Mark Ein
About Mark D. Ein
Independent Class A director of Custom Truck One Source (CTOS) since 2019; age 60 as of April 17, 2025. Investor/entrepreneur who founded Capitol Investment Corp and Venturehouse Group, with prior roles at The Carlyle Group, Brentwood Associates, and Goldman Sachs; B.S. in Economics (Finance) from Wharton and M.B.A. from Harvard Business School . Current external public roles include Co‑Chairman of Lindblad Expeditions (NASDAQ:LIND) and director of Soho House & Co. (NYSE:SHCO); Executive Chairman of Kastle Systems (private) . The Board has determined Ein is independent under NYSE/SEC standards .
Past Roles
| Organization | Role | Tenure | Committees/Impact |
|---|---|---|---|
| The Carlyle Group | Investment professional (prior to founding firms) | — | Early career foundation in PE/M&A |
| Brentwood Associates | Investment professional | — | PE experience |
| Goldman Sachs | Investment professional | — | Finance experience |
External Roles
| Organization | Role | Public/Private | Tenure | Notes |
|---|---|---|---|---|
| Lindblad Expeditions Holdings, Inc. (LIND) | Co‑Chairman | Public | — | Majority‑owned portfolio company of Ein’s firms |
| Soho House & Co. (SHCO) | Director | Public | — | Board service |
| Kastle Systems | Executive Chairman | Private | — | Leading proptech/security systems provider |
| MDE Sports (Mubadala Citi Open) | Founder/Owner | Private | — | Owns major U.S. tennis tournament |
| Washington City Paper | Owner | Private | — | Media asset ownership |
Board Governance
- Classification/tenure: Class A; director since 2019; term expires 2026 .
- Independence: Board-designated independent director (1 of 5 independents on a 10‑member Board) .
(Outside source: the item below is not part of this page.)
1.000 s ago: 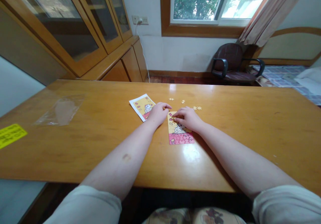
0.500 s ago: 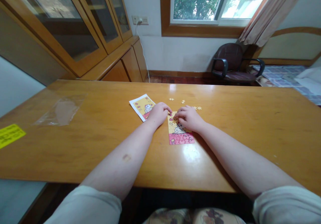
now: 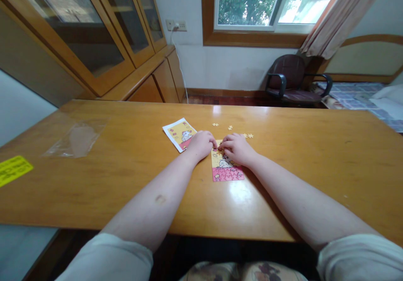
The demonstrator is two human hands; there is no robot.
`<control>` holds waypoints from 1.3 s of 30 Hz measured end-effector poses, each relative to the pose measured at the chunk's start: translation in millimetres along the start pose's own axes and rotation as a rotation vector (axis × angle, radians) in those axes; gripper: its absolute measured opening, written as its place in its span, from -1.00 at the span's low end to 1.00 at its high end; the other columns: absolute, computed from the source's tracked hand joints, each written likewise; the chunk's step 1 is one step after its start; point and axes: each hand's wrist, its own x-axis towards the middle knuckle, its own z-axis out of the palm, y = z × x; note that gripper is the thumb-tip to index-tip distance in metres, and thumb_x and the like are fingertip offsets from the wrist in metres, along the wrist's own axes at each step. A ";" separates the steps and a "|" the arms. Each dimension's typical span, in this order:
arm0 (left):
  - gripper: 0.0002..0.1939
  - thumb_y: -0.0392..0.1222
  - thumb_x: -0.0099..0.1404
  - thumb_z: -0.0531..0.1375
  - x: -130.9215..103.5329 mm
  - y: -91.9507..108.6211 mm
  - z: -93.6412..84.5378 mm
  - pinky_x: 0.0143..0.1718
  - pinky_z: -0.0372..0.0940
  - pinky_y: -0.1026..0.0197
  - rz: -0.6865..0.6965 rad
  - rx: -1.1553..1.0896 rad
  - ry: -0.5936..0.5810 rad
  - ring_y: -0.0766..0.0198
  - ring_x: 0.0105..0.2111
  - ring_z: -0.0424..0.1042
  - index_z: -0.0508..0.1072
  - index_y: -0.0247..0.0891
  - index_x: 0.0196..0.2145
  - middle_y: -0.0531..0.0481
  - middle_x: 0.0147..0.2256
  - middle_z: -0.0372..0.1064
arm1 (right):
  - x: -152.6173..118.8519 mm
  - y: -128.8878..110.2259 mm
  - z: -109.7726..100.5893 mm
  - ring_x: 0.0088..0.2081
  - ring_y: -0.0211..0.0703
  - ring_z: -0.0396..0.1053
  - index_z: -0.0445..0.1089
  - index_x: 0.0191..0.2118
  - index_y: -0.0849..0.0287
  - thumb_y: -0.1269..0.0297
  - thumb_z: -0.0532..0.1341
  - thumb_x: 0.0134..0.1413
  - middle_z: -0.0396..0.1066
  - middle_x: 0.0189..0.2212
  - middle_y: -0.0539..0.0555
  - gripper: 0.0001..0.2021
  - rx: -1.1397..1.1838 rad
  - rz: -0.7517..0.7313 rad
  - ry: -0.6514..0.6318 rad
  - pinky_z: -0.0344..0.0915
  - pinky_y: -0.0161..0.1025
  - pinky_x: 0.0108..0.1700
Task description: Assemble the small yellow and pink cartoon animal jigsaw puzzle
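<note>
A partly covered jigsaw puzzle (image 3: 227, 174) lies flat on the table, pink along its near edge and yellow above, with a white cartoon animal in the middle. My left hand (image 3: 202, 144) is closed, its bent fingertips pressed on the puzzle's upper left edge. From the other side my right hand (image 3: 238, 149) covers the upper right part. Its thumb and fingers pinch a small yellow puzzle piece (image 3: 219, 151) at the upper left of the puzzle, partly hidden. Left of my left hand lies a picture card (image 3: 176, 131) with the same design, its lower corner covered.
Several loose pieces (image 3: 250, 136) lie beyond my right hand, with another piece (image 3: 215, 124) farther back. A clear plastic bag (image 3: 80, 140) and a yellow label (image 3: 14, 170) are on the wooden table (image 3: 119, 184) at left. A chair (image 3: 288, 79) stands behind.
My left hand has shifted slightly down and toward the right hand, so its fingertips now sit closer to the right fingertips. The right hand stays nearly in place.
</note>
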 end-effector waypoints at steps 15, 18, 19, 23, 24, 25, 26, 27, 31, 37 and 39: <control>-0.65 -0.39 0.07 0.03 0.2 -0.5 -0.8 -0.06 0.27 0.14 0.009 -0.012 0.012 0.19 -0.24 0.38 0.61 -0.16 -0.49 0.00 -0.31 0.48 | 1.2 -2.8 -11.7 -0.18 -0.09 0.31 0.56 -0.29 0.08 0.37 0.15 0.08 0.46 -0.27 0.09 -0.79 -0.038 0.089 -0.025 0.10 -0.14 -0.09; -0.64 -0.43 0.05 0.02 0.8 -1.0 -2.4 -0.06 0.28 0.15 0.004 -0.077 0.058 0.20 -0.24 0.39 0.60 -0.19 -0.47 -0.01 -0.33 0.48 | 1.5 -4.5 -25.0 -0.21 -0.13 0.36 0.54 -0.27 0.10 0.39 0.13 0.07 0.50 -0.26 0.08 -0.78 -0.041 0.187 -0.039 0.17 -0.20 -0.11; -0.64 -0.44 0.05 0.02 0.9 -1.2 -2.8 -0.06 0.28 0.15 -0.002 -0.100 0.070 0.21 -0.24 0.39 0.60 -0.20 -0.46 -0.01 -0.34 0.48 | 1.1 -4.3 -29.7 -0.23 -0.14 0.38 0.54 -0.27 0.10 0.38 0.13 0.07 0.51 -0.26 0.08 -0.78 -0.060 0.221 -0.065 0.19 -0.23 -0.13; -0.63 -0.46 0.04 0.00 1.1 -2.2 -3.4 -0.06 0.29 0.15 -0.030 -0.178 0.100 0.22 -0.24 0.40 0.59 -0.23 -0.46 -0.01 -0.35 0.47 | -2.9 3.1 -45.5 -0.27 -0.10 0.42 0.54 -0.26 0.10 0.34 0.11 0.06 0.52 -0.25 0.11 -0.76 -0.228 0.365 -0.159 0.23 -0.24 -0.22; -0.63 -0.46 0.05 0.00 1.0 -2.3 -3.3 -0.05 0.29 0.15 -0.040 -0.188 0.109 0.22 -0.23 0.40 0.58 -0.22 -0.46 -0.01 -0.34 0.47 | -4.4 6.0 -48.6 -0.25 -0.08 0.42 0.53 -0.24 0.10 0.34 0.09 0.07 0.52 -0.23 0.12 -0.74 -0.272 0.406 -0.158 0.24 -0.24 -0.22; -0.63 -0.45 0.06 0.00 0.8 -2.2 -3.1 -0.04 0.29 0.15 -0.049 -0.194 0.115 0.22 -0.22 0.40 0.58 -0.22 -0.45 -0.01 -0.33 0.47 | -5.9 8.9 -51.3 -0.23 -0.06 0.43 0.53 -0.22 0.11 0.34 0.08 0.07 0.52 -0.21 0.13 -0.72 -0.307 0.447 -0.155 0.25 -0.23 -0.22; -0.63 -0.45 0.06 0.00 0.7 -1.9 -3.0 -0.03 0.29 0.14 -0.059 -0.196 0.118 0.22 -0.21 0.41 0.58 -0.22 -0.44 -0.01 -0.31 0.47 | -7.4 11.5 -53.8 -0.21 -0.04 0.43 0.52 -0.20 0.11 0.34 0.07 0.07 0.51 -0.19 0.14 -0.71 -0.331 0.483 -0.158 0.25 -0.22 -0.21; -0.63 -0.45 0.07 0.00 0.6 -1.6 -2.9 -0.02 0.29 0.13 -0.067 -0.195 0.119 0.22 -0.20 0.41 0.58 -0.21 -0.43 -0.01 -0.30 0.47 | -8.9 13.4 -55.8 -0.20 -0.04 0.43 0.52 -0.18 0.12 0.34 0.07 0.07 0.51 -0.17 0.15 -0.71 -0.345 0.512 -0.168 0.26 -0.22 -0.20; -0.64 -0.43 0.09 0.00 0.6 -0.1 -2.9 0.00 0.28 0.13 -0.086 -0.179 0.113 0.20 -0.16 0.40 0.58 -0.21 -0.41 -0.01 -0.26 0.47 | -12.9 14.1 -57.9 -0.20 -0.07 0.43 0.53 -0.18 0.10 0.40 0.07 0.06 0.51 -0.16 0.13 -0.69 -0.249 0.418 -0.258 0.28 -0.24 -0.16; -0.65 -0.41 0.10 0.00 0.8 -1.4 -2.3 0.00 0.28 0.14 -0.077 -0.172 0.123 0.20 -0.17 0.40 0.58 -0.21 -0.40 -0.02 -0.26 0.47 | -14.2 12.9 -47.3 -0.14 -0.16 0.41 0.55 -0.16 0.02 0.59 0.07 -0.04 0.48 -0.10 0.04 -0.56 -0.007 0.059 -0.354 0.27 -0.29 -0.05; -0.65 -0.41 0.10 0.00 0.7 -1.5 -2.3 0.00 0.27 0.15 -0.075 -0.175 0.125 0.21 -0.17 0.40 0.58 -0.21 -0.40 -0.02 -0.27 0.47 | -14.2 14.1 -43.9 -0.18 -0.16 0.41 0.57 -0.19 0.01 0.59 0.07 -0.04 0.49 -0.13 0.04 -0.57 -0.014 0.066 -0.347 0.29 -0.27 -0.08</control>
- Committee assignments: None listed (not on Audit or Compensation Committees) .
- Board leadership: Non-executive Chair is Marshall Heinberg; CTOS separates Chair/CEO roles .
- Controlled company: CTOS qualifies as an NYSE “controlled company” (Platinum ~70%); exempt from certain NYSE committee independence requirements; no Nominating & Governance Committee .
- Meetings/attendance: Board met 5 times in 2024; each director attended at least 75% of Board/committee meetings; all directors attended the 2024 Annual Meeting .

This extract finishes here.